Rotberg bilang, yang ikutan main kotor malah naik jabatan, dapet proyek, atau dilindungi. Yang jujur? Disingkirin, dibungkam, atau dicap “nggak loyal.” Lama-lama, institusi jadi kosong isinya—yang penting bukan kemampuan, tapi koneksi. Transparansi diganti rahasia, merit diganti gengsi. Dan kalau udah kayak gini, reformasi jadi kayak ngebenerin kapal yang udah bocor di semua sisi.
Rotberg tegas: ngelawan sindikat korupsi nggak cukup pakai aturan. Harus ada keberanian politik, gerakan rakyat, dan budaya yang berani bilang “cukup.” Karena korupsi itu bukan cuma soal orang jahat, tapi soal sistem yang saling lindungin kejahatan.

Rotberg ngebongkar dalem-dalem soal kenapa korupsi di negara berkembang itu bukan sekadar kebetulan. Doski bilang, korupsi tumbuh subur karena ada “lingkungan politik dan ekonomi” yang emang dirancang buat ngasih ruang ke permainan kotor. Di banyak negara berkembang, korupsi itu bukan penyakit tambahan—melainkan bagian dari sistem utama.
Rotberg nyorot kartel elite sebagai geng pejabat, pengusaha, dan tokoh militer yang kompak ngatur negara kayak perusahaan pribadi. Mereka bagi-bagi proyek, jabatan, dan hukum sesuai kepentingan sendiri. Yang loyal dapet jatah, yang kritis dicoret. Sistemnya tertutup, dan buat naik level, loe kudu ikutan maen.
Lalu ada masyarakat oligarki dan klan, dimana kekuasaan dan kekayaan cuma muter di segelintir keluarga.
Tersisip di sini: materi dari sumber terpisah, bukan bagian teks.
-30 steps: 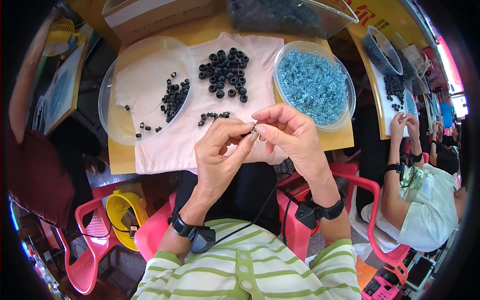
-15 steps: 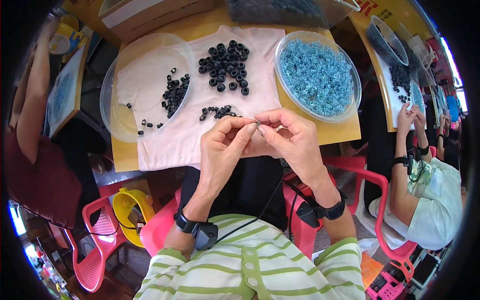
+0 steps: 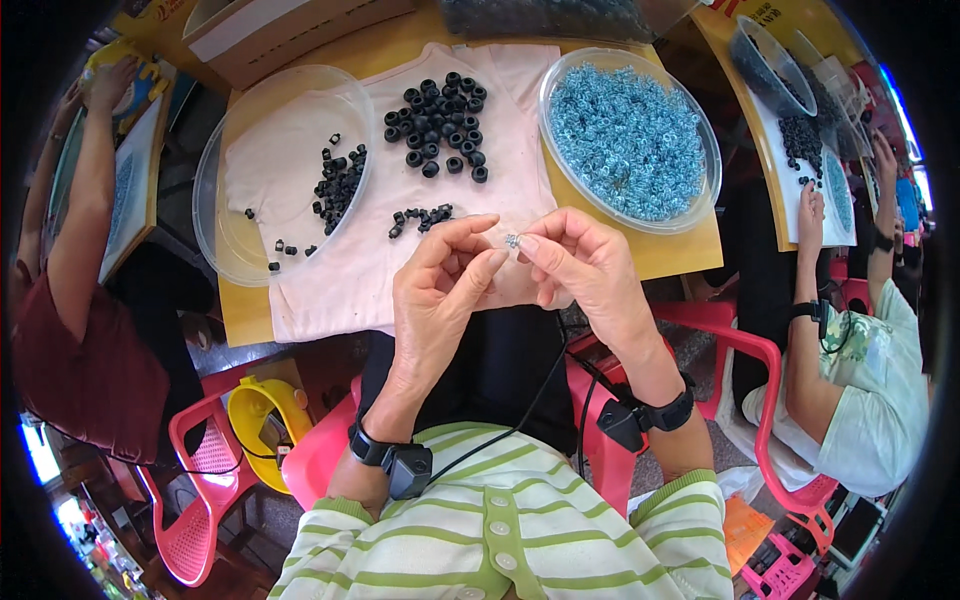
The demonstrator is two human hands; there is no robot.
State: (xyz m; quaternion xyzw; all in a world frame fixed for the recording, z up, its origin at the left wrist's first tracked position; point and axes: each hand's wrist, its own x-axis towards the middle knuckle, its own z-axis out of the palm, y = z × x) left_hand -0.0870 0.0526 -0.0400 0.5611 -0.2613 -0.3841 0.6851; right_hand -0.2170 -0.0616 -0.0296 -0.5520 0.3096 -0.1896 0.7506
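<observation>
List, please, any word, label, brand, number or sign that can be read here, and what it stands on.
I leave wording uncopied, but print stands here:
Yellow panel, upper right: printed characters, cut off by the picture's edge.
Yellow surface, upper left: reddish print, too blurred to read.
Cardboard box: a line of print, too small to read.
Small shiny piece in the right hand: no lettering visible.

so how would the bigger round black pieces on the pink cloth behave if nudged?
The round black pieces would probably roll, given their curved sides, though the soft-looking pink cloth may damp that. Packed close, one would likely shift its neighbours. Each looks small beside the right hand, so probably light.
</observation>
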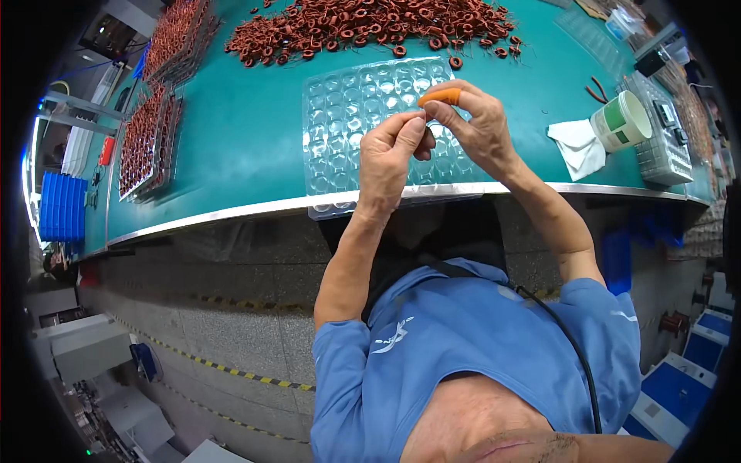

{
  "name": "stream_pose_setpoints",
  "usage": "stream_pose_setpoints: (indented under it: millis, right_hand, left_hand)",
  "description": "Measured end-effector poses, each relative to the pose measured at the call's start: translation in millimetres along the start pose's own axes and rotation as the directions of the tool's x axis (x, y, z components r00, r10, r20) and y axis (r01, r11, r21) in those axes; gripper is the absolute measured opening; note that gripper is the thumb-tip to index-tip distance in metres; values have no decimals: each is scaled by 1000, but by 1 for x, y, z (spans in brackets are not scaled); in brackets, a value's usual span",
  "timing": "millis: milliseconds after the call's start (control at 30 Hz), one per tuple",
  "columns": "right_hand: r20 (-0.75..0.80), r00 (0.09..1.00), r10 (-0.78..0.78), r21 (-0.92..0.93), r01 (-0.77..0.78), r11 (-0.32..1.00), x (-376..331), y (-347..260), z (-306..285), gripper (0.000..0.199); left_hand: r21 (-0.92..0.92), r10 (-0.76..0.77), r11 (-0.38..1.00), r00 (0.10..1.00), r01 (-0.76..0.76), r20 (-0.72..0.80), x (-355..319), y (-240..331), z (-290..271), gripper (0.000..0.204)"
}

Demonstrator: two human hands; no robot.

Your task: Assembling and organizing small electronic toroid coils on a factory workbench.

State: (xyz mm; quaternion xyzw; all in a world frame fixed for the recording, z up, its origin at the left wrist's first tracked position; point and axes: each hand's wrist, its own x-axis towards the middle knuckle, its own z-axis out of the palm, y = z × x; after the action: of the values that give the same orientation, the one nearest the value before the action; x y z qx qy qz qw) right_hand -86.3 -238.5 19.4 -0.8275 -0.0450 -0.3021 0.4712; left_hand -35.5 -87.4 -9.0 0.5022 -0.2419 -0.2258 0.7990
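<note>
Above a clear plastic blister tray (315,163) with rows of round pockets, my two hands meet at the fingertips. My left hand (390,158) is closed in a pinch on a small wire-wound ring coil, mostly hidden by the fingers. A thin reddish wire shows between the fingertips. Wearing an orange finger cot (441,96) on the index finger, my right hand (486,131) pinches at that wire from the right. Beyond the tray lies a large heap of reddish-brown wire-wound ring coils (347,32), several of them loose along its near edge.
Stacked trays full of coils (150,143) stand at the left of the green table (239,131). On the right are a white cloth (577,148), a tilted white-and-green cup (624,122) and stacked clear trays (665,158). Blue bins (63,207) sit at far left.
</note>
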Motion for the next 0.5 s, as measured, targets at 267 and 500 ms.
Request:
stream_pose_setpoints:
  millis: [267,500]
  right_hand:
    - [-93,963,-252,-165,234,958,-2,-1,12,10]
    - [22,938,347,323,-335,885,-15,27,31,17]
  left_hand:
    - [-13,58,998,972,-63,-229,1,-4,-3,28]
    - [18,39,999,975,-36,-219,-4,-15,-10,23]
Jabatan publik bisa diwarisin kayak warisan tanah. Merit? Lewat. Di sini, urusan negara dan urusan keluarga udah nyatu, kayak sinetron politik yang nggak ada batas antara kepentingan publik dan bisnis pribadi.
Jadi pas Rotberg bilang “korupsi di dunia berkembang tumbuh dalam lingkungan politik dan ekonomi tertentu,” doski lagi nunjukin bahwa itu bukan soal orang jahat, tapi soal sistem yang emang dibikin buat ngasih panggung ke korupsi. Mau lawan? Nggak cukup ganti pejabat—harus ubah cara kekuasaan dibagi dan diawasi.